Pernyataan Ketua Lembaga Manajemen Kolektif Nasional (LMKN) Dharma Oratmangun mengenai kewajiban membayar royalti bagi kafe yang memutar rekaman suara alam, termasuk kicauan burung, telah memicu reaksi keras dari publik. Dalam sebuah wawancara, Dharma menegaskan bahwa penggunaan suara alam untuk keperluan komersial tetap memiliki hak terkait yang dilindungi oleh undang-undang. Ia menyoroti pentingnya menghargai hak produser fonogram yang mendokumentasikan suara tersebut, menegaskan bahwa karya ini juga memiliki hak perlindungan yang sama dengan musik yang lebih umum.

Fenomena ini muncul seiring dengan semakin banyak pemilik kafe dan restoran yang memutar suara alam sebagai cara untuk menghindari kewajiban royalti musik. Dharma mengungkapkan kekesalannya terhadap sikap pelaku usaha yang enggan menghargai hak kekayaan intelektual orang lain. “Mendapatkan keuntungan di kafe atau lain-lain, tetapi tidak mau bayar haknya orang, itu kan tidak bagus,” ujarnya.

Reaksi publik terhadap pernyataan tersebut terbilang cukup keras, dengan banyak warganet mengekspresikan kebingungan dan kemarahan mereka di media sosial.
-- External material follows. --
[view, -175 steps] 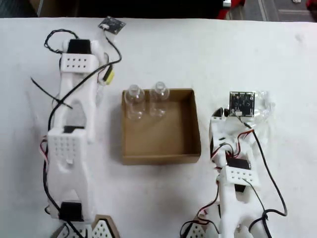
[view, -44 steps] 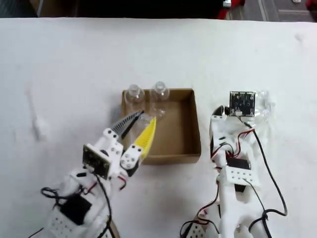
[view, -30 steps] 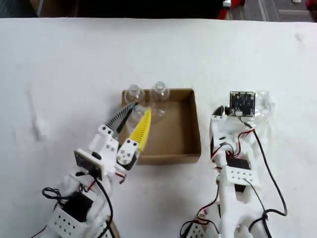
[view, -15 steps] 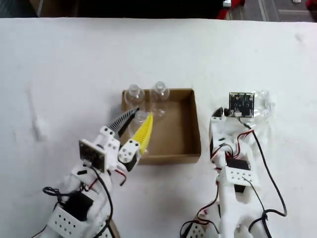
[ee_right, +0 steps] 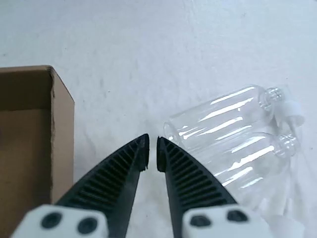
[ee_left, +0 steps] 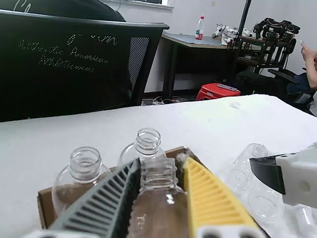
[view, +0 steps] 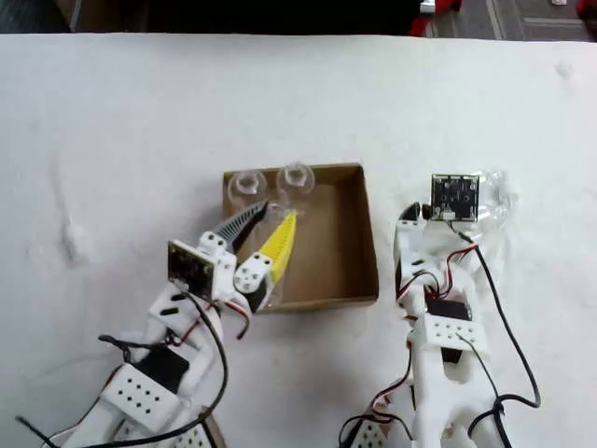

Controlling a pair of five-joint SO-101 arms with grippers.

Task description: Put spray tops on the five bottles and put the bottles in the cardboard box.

Mereka mempertanyakan logika di balik kebijakan ini. Salah satunya, seorang pengguna Instagram mempertanyakan apakah pemerintah akan terus menambah pungutan, bahkan dari sesuatu yang sepele seperti suara alam. “Apakah pemerintah ke depannya akan menarik pungutan dari kentut?” tanyanya dalam sindiran sarkastik yang viral.
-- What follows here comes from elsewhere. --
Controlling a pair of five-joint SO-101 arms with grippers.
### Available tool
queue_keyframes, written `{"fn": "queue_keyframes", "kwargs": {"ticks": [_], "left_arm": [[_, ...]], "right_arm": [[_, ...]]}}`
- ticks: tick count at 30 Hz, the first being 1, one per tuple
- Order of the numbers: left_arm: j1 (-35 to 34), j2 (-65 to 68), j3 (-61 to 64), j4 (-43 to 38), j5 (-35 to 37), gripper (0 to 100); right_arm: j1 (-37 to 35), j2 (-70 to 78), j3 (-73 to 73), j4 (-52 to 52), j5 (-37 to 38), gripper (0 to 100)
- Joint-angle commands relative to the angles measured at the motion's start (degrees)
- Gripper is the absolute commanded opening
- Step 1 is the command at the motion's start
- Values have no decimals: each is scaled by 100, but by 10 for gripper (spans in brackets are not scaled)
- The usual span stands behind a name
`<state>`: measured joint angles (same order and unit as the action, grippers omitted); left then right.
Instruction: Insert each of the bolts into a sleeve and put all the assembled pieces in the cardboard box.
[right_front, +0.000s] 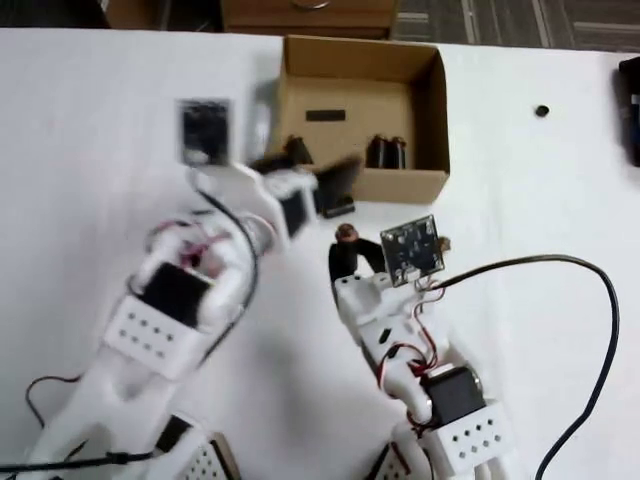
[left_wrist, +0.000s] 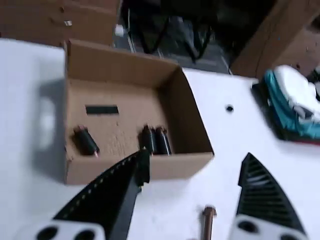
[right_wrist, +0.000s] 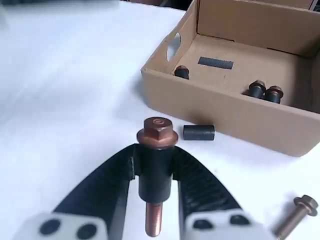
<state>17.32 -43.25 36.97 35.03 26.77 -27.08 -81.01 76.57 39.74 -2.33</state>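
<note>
The right gripper (right_wrist: 154, 154) clamps a sleeved bolt (right_wrist: 158, 132) upright — likely ready for boxing; the left gripper (left_wrist: 195, 157) gapes empty before the box (left_wrist: 120, 65).

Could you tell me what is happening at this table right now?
The right gripper holds a sleeve with a bolt pushed through it, in front of the cardboard box. The left gripper is open near the box's front wall. Three assembled pieces lie inside; a loose sleeve and loose bolt lie on the table.

White left arm (right_front: 180, 290) stretches toward 1 o'clock, black-fingered left gripper (left_wrist: 195, 159) spread wide. White right arm (right_front: 400, 335) angles toward 11 o'clock, right gripper (right_wrist: 155, 155) clamped on copper bolt in black sleeve (right_wrist: 156, 172).
</note>
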Motion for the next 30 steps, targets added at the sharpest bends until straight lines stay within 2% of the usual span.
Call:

Kritik tersebut menyoroti persepsi bahwa pemerintah seolah tidak puas dengan eksploitasi atas sumber daya alam. Seorang perempuan dalam video viral bahkan menekankan bahwa suara alam Indonesia, yang sudah terancam oleh perusakan, kini seakan akan dijadikan objek komersialisasi lanjutan. Sikap skeptis ini menambah gelombang protes di media sosial tentang kebijakan ini, yang dianggap tidak berpihak pada pelaku usaha kecil.
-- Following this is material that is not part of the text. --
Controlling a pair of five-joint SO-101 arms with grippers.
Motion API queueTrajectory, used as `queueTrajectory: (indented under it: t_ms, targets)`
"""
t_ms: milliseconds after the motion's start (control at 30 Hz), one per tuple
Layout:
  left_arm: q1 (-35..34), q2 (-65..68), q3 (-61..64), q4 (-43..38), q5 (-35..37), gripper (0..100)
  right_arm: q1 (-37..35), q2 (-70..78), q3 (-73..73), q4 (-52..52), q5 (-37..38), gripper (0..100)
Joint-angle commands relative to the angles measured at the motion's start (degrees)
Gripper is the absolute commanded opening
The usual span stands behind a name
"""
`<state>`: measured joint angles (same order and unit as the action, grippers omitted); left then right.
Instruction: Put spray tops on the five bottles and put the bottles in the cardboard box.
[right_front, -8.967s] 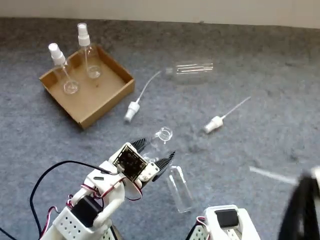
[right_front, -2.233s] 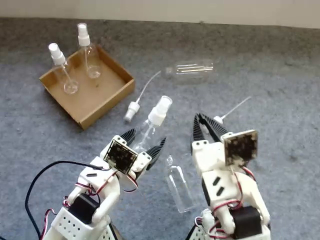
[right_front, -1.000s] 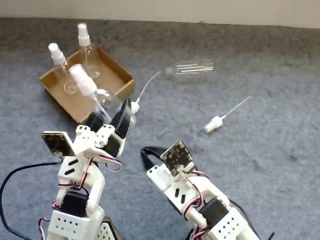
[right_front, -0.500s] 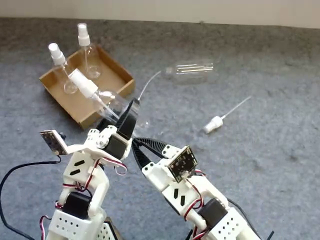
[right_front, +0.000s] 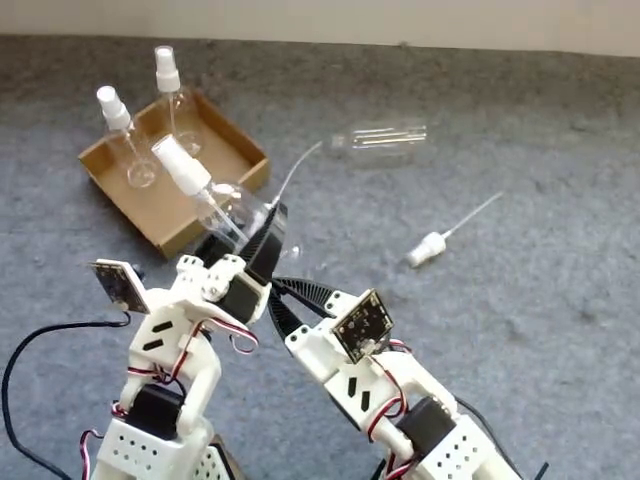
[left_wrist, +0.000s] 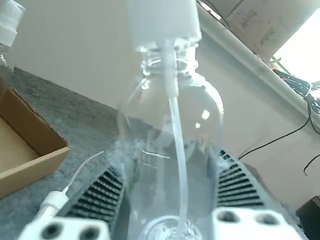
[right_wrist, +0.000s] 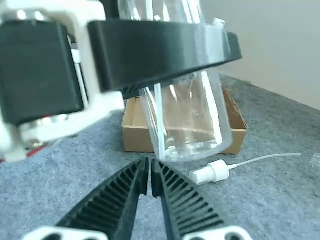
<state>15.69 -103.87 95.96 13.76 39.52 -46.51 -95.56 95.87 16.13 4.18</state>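
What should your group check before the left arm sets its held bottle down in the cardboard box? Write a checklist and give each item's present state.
1. Spray top seated on the held bottle: ok.
2. Left pincer shut on that bottle: ok.
3. Bottle upright: not ok; it leans toward the cardboard box.
4. Bare floor free in the box: ok; two capped bottles stand at its far side.
5. Right pincer clear of the bottle: cannot tell; it is shut, close under the base.
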Motion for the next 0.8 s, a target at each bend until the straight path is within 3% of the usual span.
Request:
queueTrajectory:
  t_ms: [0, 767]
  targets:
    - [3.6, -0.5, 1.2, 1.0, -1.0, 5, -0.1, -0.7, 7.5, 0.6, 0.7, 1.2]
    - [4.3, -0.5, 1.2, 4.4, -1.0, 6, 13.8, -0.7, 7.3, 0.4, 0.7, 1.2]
Dalam konteks yang lebih luas, pernyataan Dharma juga mengingatkan masyarakat akan pentingnya pendidikan mengenai hak cipta dan kewajiban untuk menghargainya. Menurutnya, sebagian masyarakat belum sepenuhnya memahami tanggung jawab ini. Ketidaktahuan ini yang sering kali membuat pengusaha kecil enggan memenuhi kewajiban royalti, memicu ketidakpuasan di kalangan pelaku industri kreatif.

Lebih jauh, polemik ini juga mencerminkan kegelisahan yang lebih besar terhadap peraturan yang dianggap semakin membebani masyarakat. Hal ini menjadi sorotan dalam era di mana pengusaha kecil berjuang untuk bertahan di tengah tantangan ekonomi yang semakin berat. Kewajiban untuk membayar royalti suara alam menambah tekanan pada usaha yang sudah berjuang untuk bertahan.

Melihat sikap publik yang kian kritis, perkembangan lebih lanjut dari isu ini akan menarik untuk disimak. Apakah pemerintah akan mempertimbangkan ulang kebijakan ini, ataukah akan ada inisiatif untuk memberikan pemahaman yang lebih baik kepada masyarakat mengenai pentingnya menghargai hak cipta? Yang pasti, perdebatan ini telah mengundang perhatian luas dan bisa menjadi langkah awal menuju perbaikan kebijakan hak cipta di Indonesia.

Sementara itu, kemungkinan munculnya pungutan baru di sektor lain, termasuk yang sepele seperti suara alami atau aktivitas manusia biasa, menjadi tantangan tersendiri dalam kondisi ekonomi saat ini. Terlepas dari pandangan pro dan kontra, satu hal pasti: isu ini telah membuka diskusi penting tentang menghargai karya, hak cipta, dan dampaknya terhadap pelaku usaha kecil di Indonesia.